> Task: Please check every line of the listing for "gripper" and copy each line where it is found.

> Data shown:

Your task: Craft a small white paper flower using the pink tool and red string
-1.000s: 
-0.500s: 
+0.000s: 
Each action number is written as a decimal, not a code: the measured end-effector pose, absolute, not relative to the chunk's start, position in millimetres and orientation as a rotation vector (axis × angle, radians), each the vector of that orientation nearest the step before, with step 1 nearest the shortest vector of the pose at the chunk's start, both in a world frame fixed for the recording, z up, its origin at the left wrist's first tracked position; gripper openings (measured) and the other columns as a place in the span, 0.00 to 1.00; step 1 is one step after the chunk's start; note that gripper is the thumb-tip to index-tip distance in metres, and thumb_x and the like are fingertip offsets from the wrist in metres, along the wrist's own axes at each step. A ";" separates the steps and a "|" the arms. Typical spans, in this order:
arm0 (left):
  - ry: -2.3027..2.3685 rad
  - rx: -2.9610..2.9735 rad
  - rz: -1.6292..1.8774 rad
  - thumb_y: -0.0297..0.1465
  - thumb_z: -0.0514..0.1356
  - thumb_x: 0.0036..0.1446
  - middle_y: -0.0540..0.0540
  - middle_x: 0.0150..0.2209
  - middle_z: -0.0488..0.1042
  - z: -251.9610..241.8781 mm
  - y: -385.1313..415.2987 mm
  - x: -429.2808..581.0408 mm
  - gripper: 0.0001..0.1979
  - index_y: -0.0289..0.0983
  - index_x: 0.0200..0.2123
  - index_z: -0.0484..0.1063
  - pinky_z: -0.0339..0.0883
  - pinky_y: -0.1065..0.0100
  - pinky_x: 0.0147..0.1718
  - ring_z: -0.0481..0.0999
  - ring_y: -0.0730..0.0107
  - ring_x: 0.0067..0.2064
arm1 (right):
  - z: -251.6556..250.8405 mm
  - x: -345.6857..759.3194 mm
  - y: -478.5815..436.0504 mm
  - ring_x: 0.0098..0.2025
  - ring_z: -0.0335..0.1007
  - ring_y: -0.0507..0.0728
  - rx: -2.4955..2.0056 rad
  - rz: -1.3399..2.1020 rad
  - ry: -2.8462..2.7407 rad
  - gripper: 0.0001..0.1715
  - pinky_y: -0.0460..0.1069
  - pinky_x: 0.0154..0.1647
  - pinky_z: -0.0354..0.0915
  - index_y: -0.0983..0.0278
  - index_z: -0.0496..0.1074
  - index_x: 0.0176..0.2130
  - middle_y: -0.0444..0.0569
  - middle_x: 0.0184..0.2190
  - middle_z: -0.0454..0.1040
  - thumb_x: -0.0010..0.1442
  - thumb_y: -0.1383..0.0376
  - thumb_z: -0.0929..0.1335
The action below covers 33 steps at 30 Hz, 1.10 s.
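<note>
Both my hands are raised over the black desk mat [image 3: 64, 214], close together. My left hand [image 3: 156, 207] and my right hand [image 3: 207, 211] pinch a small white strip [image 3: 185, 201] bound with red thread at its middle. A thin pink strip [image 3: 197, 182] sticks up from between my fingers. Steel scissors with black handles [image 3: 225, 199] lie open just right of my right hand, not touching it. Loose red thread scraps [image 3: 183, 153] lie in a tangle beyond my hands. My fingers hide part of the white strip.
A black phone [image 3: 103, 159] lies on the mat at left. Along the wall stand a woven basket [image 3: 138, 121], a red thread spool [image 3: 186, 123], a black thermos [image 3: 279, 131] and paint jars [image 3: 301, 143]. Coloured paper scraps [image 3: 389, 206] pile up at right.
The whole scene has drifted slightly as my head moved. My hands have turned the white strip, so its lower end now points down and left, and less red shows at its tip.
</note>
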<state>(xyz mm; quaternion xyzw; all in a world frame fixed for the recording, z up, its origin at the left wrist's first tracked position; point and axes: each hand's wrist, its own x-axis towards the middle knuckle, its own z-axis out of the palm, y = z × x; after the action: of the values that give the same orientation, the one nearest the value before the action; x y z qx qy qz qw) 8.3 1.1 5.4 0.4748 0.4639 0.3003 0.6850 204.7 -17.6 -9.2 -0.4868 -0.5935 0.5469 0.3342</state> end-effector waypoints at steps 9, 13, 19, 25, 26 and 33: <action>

> Solution to this problem:
Each action number is written as a decimal, not a code: the measured end-effector pose, absolute, not relative to the chunk's start, position in millimetres and orientation as a rotation vector (axis × angle, radians), each the vector of that orientation nearest the step before, with step 1 nearest the shortest vector of the pose at the chunk's start, both in a world frame fixed for the recording, z up, its origin at the left wrist's first tracked position; gripper openings (measured) and the other columns as a place in the span, 0.00 to 1.00; step 1 is one step after the chunk's start; note that gripper is the thumb-tip to index-tip distance in metres, and thumb_x and the like are fingertip offsets from the wrist in metres, along the wrist's own axes at each step. A ";" separates the steps and a "|" the arms. Typical spans, in this order:
  - gripper: 0.0001..0.1979
  - gripper: 0.0001..0.1715

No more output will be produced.